El mundo está consumiendo cada vez más petróleo y gas. Sin embargo, las nuevas reservas no alcanzan para respaldar el aumento en el consumo. Esta situación ocasiona la crisis energética y nos permite vislumbrar otros síntomas de una civilización que se desmorona.
Estamos convencidos de que la crisis energética es causa subyacente de las múltiples convulsiones sociales, económicas y geopolíticas que viene enfrentando el mundo desde hace ya más de una década. No es lo mismo gestionar la abundancia que la escasez, más si se trata de un recurso que ha sido el motor del desarrollo y del crecimiento de nuestra civilización desde hace 200 años. Y, tal como señaló el científico español Antonio Turiel, si la abundancia de las energías fósiles permitió la globalización, la escasez de ellas (o la administración de su desaparición) generará una nueva relocalización.
El caso de la invasión de Rusia a Ucrania es un buen ejemplo de la profundidad de la crisis energética. Rusia es un “petroestado”, es decir, un Estado que vive principalmente de su petróleo, gas y carbón. Es el segundo productor de gas natural del mundo, el tercer productor de petróleo y el cuarto de uranio. Rusia sabe que su futuro económico depende de si se retrasa o no el programa de reducción de emisiones de CO2 que se está implementando en el mundo a partir de la adopción de las energías renovables.
Al mismo tiempo, Ucrania, el país invadido, además de sus fuentes energéticas fósiles y de tener la mayor infraestructura de tránsito de gas del mundo (el 70 por ciento del gas que abastece a la Unión Europea pasa por Ucrania) es también un importante abastecedor de granos en Europa, sobre todo de trigo y maíz, producidos según parámetros de agricultura industrial con fertilizantes y otros derivados del petróleo.
Como ya lo reconocieron Alemania e Italia, a Europa no le quedará más remedio que volver a utilizar el carbón para reemplazar el gas ruso.
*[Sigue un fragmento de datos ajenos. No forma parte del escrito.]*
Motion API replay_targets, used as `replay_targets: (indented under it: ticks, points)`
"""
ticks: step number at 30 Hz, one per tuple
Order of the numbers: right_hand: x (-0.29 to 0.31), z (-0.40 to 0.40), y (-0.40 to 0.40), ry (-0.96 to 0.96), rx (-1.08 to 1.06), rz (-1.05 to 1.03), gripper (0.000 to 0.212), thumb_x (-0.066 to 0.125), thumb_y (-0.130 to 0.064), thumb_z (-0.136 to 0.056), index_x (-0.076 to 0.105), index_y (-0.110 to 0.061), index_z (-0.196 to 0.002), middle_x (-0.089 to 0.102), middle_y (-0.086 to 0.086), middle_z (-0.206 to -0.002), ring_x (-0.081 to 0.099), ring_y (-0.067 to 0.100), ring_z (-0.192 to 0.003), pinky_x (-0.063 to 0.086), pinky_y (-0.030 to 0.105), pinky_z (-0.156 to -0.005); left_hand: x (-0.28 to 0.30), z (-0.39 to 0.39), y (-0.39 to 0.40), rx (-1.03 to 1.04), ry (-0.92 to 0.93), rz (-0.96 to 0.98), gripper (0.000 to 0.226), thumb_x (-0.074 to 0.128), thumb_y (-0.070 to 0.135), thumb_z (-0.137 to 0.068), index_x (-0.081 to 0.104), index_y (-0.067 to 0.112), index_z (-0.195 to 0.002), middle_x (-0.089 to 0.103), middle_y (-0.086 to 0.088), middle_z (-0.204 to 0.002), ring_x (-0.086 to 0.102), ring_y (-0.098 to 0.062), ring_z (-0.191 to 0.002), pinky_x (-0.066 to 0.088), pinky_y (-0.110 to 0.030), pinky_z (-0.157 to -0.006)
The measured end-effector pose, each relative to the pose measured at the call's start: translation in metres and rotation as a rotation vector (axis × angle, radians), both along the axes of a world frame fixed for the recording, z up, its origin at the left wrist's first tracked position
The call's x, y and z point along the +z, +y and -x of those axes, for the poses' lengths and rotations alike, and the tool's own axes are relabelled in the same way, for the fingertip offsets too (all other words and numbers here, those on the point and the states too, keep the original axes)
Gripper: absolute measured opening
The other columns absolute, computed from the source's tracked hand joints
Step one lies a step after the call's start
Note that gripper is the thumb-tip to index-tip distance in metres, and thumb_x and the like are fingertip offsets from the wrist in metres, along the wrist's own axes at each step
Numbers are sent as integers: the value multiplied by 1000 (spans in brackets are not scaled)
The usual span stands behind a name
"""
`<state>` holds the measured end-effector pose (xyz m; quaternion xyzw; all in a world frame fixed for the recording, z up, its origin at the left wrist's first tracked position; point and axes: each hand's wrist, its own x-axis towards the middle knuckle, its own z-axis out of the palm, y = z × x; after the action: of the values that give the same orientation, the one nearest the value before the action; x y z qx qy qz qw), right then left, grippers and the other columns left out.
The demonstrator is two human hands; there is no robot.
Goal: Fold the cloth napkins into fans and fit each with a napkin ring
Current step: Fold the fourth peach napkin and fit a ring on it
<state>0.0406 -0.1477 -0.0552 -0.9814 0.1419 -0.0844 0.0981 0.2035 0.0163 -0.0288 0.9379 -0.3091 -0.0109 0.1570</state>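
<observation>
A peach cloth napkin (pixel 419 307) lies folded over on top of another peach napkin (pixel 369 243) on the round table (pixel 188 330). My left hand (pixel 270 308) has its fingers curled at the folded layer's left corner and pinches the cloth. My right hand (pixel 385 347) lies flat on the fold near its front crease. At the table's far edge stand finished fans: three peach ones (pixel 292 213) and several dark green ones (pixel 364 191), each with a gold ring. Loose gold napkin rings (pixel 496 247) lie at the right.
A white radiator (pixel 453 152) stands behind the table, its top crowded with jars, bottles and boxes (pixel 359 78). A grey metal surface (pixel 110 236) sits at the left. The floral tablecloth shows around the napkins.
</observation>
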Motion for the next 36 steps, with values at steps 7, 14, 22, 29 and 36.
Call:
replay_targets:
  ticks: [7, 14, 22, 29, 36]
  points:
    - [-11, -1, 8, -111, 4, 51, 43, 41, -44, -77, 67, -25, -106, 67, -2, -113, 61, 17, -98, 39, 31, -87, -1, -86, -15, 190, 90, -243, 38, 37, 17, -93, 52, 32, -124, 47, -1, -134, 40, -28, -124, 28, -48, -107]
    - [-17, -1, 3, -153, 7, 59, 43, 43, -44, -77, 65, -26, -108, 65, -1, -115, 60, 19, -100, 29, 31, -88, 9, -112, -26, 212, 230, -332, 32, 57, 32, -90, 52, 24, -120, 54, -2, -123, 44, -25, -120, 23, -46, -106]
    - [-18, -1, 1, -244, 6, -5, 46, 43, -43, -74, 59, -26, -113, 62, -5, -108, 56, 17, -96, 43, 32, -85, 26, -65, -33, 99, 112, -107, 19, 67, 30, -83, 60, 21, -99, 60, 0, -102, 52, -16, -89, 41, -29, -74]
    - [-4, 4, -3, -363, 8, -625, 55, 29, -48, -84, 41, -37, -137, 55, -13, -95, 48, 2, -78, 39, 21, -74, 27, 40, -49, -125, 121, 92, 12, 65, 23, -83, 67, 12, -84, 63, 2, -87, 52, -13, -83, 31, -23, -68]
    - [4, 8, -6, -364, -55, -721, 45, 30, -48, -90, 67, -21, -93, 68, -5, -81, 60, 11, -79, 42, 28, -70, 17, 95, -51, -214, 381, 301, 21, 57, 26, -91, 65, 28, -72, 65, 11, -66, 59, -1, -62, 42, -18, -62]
Todos los indicadores de la crisis energética ya estaban en aumento mucho antes de que la guerra entre Rusia y Ucrania se declarara. Por ejemplo, la concentración de CO2 en la atmósfera creció en el año 2021 en comparación con el 2020. También el precio del petróleo se había disparado y el barril ya se encontraba cerca de los 90 dólares desde hacía semanas. A esta situación le podemos sumar que, según la Agencia Internacional de la Energía, el 70 por ciento de los países ocultaron o mintieron sobre sus emisiones de metano. Y, finalmente, el cuadro se termina de agravar con la decisión de la Unión Europea de catalogar al gas natural como “energía verde”.
Es por todo esto que consideramos que la crisis energética surgida a partir de la disminución del petróleo en el mundo es lo que originó la guerra y no al revés.
La publicación de la segunda parte del Informe del Grupo Intergubernamental de Expertos sobre el Cambio Climático (IPCC) ocurrió hace pocos días mientras se desarrollaba la invasión rusa en Ucrania. El informe fue catalogado por el secretario ejecutivo de la ONU, Antonio Guterres, como un verdadero “atlas del sufrimiento humano” pues afirma que cerca de la mitad de la población mundial ya está sufriendo las consecuencias del cambio climático y es “altamente vulnerable”. En palabras de Karl Mathiesen, corresponsal sobre el clima en Político Europe, “cualquier desorden que generemos en el mundo se aliará con el cambio climático y agotará nuestra capacidad de responder”.
La situación en la que nos encontramos es muy difícil. La élite que gobierna el mundo no reconoce el fracaso de su gestión de gobernanza a la hora de mantener la paz y enfrentar temas candentes como la crisis climática.
Como ciudadanos, si deseamos oponernos de forma no violenta a los regímenes autoritarios, la mejor opción que tendremos será abandonar rápido el gas y el petróleo. Tendremos que “adueñarnos” de otras fuentes de energía para utilizarlas con equidad y de forma descentralizada. Así podremos comenzar a afrontar la era de la escasez de los recursos naturales sin seguir sobrepasando los límites de la naturaleza.